After the Asylum: ‘I loved the severe physical pain. It was better than the mental pain'

Rory Doody spent years in and out of psychiatric hospitals and institutions. Today, he helps others in the community

Rory Doody was admitted to mental instiutions on many occasions over two decades as he struggled to cope with psychiatric problems. Part of the 'After the Asylum' series.

It feels sometimes as if he wasn't there at all.

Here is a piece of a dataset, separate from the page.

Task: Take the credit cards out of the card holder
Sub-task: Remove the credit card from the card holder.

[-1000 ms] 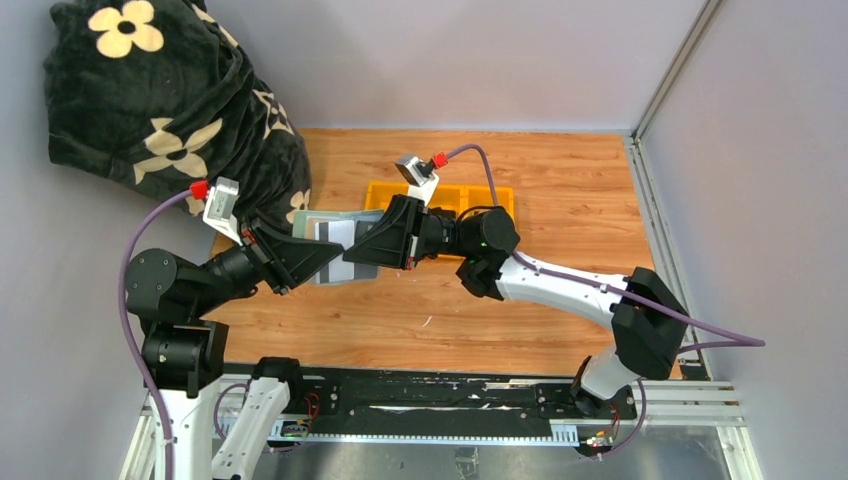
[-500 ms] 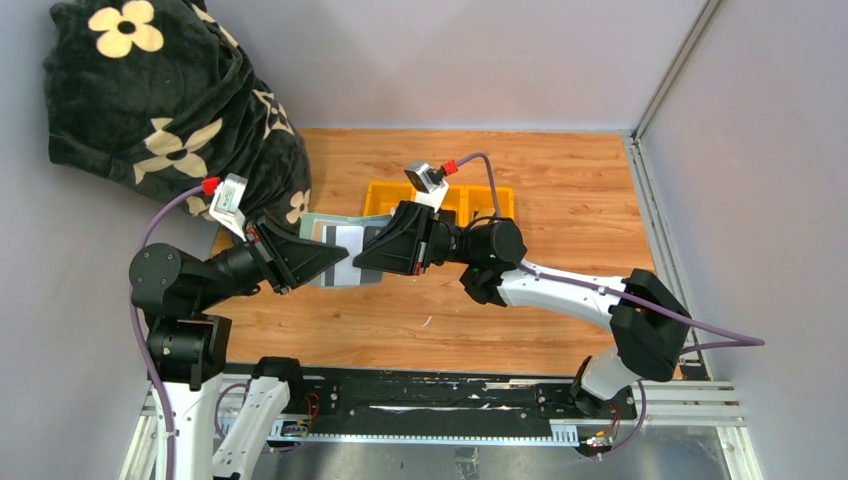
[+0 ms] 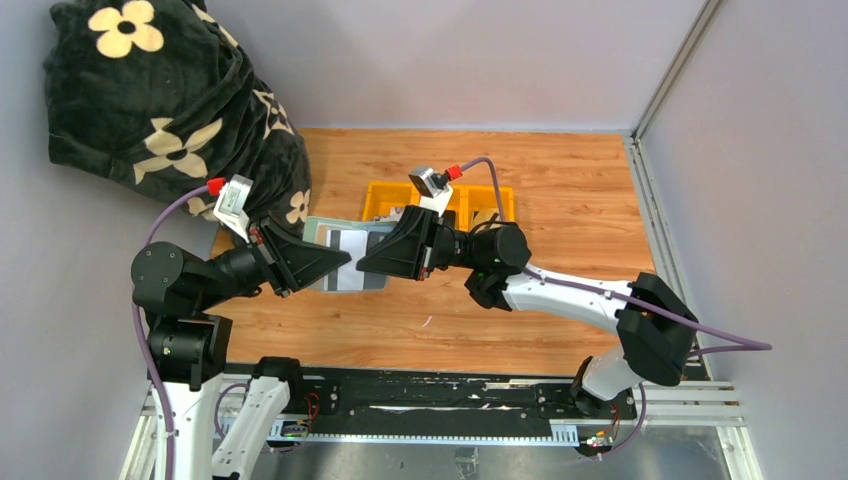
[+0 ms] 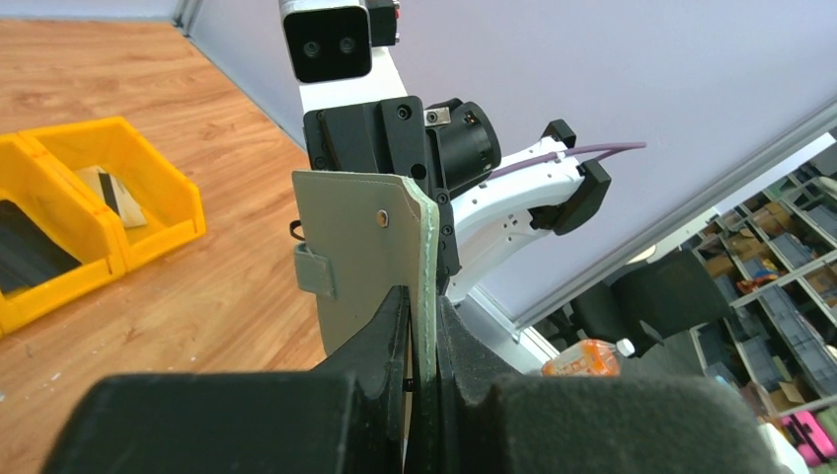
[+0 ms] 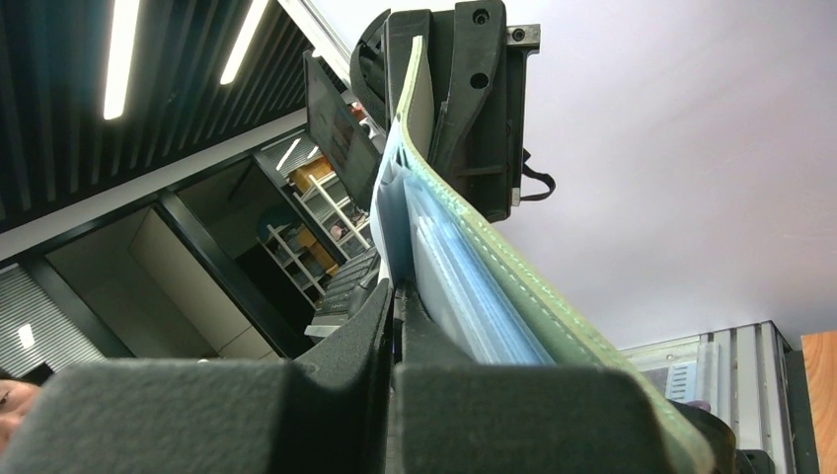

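Observation:
The sage card holder [image 3: 322, 228] is held open above the table between both grippers. My left gripper [image 3: 338, 263] is shut on its green cover [image 4: 360, 242], pinching the edge between its fingers [image 4: 419, 331]. My right gripper [image 3: 363, 267] is shut on a thin pale card edge [image 5: 391, 222] next to the light blue leaves [image 5: 449, 276] and the green cover [image 5: 513, 286]. In the top view a pale card with a dark stripe [image 3: 350, 241] shows at the holder's open face. How far the card sits in the holder is hidden.
A yellow three-compartment tray [image 3: 500, 195] stands behind the grippers; in the left wrist view it [image 4: 148, 163] holds a tan striped card [image 4: 107, 190] and dark cards. A black flowered cushion [image 3: 160, 100] fills the far left corner.
Both grippers have drifted a little right and toward the near edge with the holder between them. The holder stays gripped on both sides.

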Motion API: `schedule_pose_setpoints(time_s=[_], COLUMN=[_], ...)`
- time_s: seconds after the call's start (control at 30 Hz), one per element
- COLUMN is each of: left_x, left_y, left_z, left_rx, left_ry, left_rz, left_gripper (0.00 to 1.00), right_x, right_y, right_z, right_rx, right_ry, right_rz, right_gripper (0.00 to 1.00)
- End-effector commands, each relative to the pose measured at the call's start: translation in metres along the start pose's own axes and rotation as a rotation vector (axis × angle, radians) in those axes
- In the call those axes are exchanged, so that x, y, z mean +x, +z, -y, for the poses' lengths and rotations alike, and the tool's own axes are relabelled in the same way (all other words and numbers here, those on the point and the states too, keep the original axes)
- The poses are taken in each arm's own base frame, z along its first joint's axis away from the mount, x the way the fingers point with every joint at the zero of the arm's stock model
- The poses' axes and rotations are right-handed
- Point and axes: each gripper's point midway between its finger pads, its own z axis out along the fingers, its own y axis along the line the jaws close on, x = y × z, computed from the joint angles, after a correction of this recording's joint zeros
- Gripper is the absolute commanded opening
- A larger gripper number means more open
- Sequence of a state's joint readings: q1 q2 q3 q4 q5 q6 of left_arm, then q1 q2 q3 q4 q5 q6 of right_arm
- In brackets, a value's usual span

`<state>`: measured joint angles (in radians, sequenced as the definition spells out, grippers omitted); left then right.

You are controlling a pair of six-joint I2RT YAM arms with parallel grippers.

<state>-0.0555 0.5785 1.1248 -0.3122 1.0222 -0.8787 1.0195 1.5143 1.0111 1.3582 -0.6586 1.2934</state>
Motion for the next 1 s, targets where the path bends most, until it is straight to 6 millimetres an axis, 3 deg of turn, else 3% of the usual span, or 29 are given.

It's as if he was a spectator watching scenes in a movie of his life, played by an actor. Here's one: Rory Doody in the kitchen of his home. His eyes are tormented. He has a knife and he's cutting himself to let the pain escape. Now, five gardaí have arrived in stab vests, to take him away to the locked ward of the psychiatric hospital.

“I could hear voices in my head,” he says. “But I couldn’t differentiate them with the reality around me. They were exceptionally overpowering . . . I was feeling enormous pressure from events that didn’t exist. I wanted to escape. I didn’t want to feel like that anymore.”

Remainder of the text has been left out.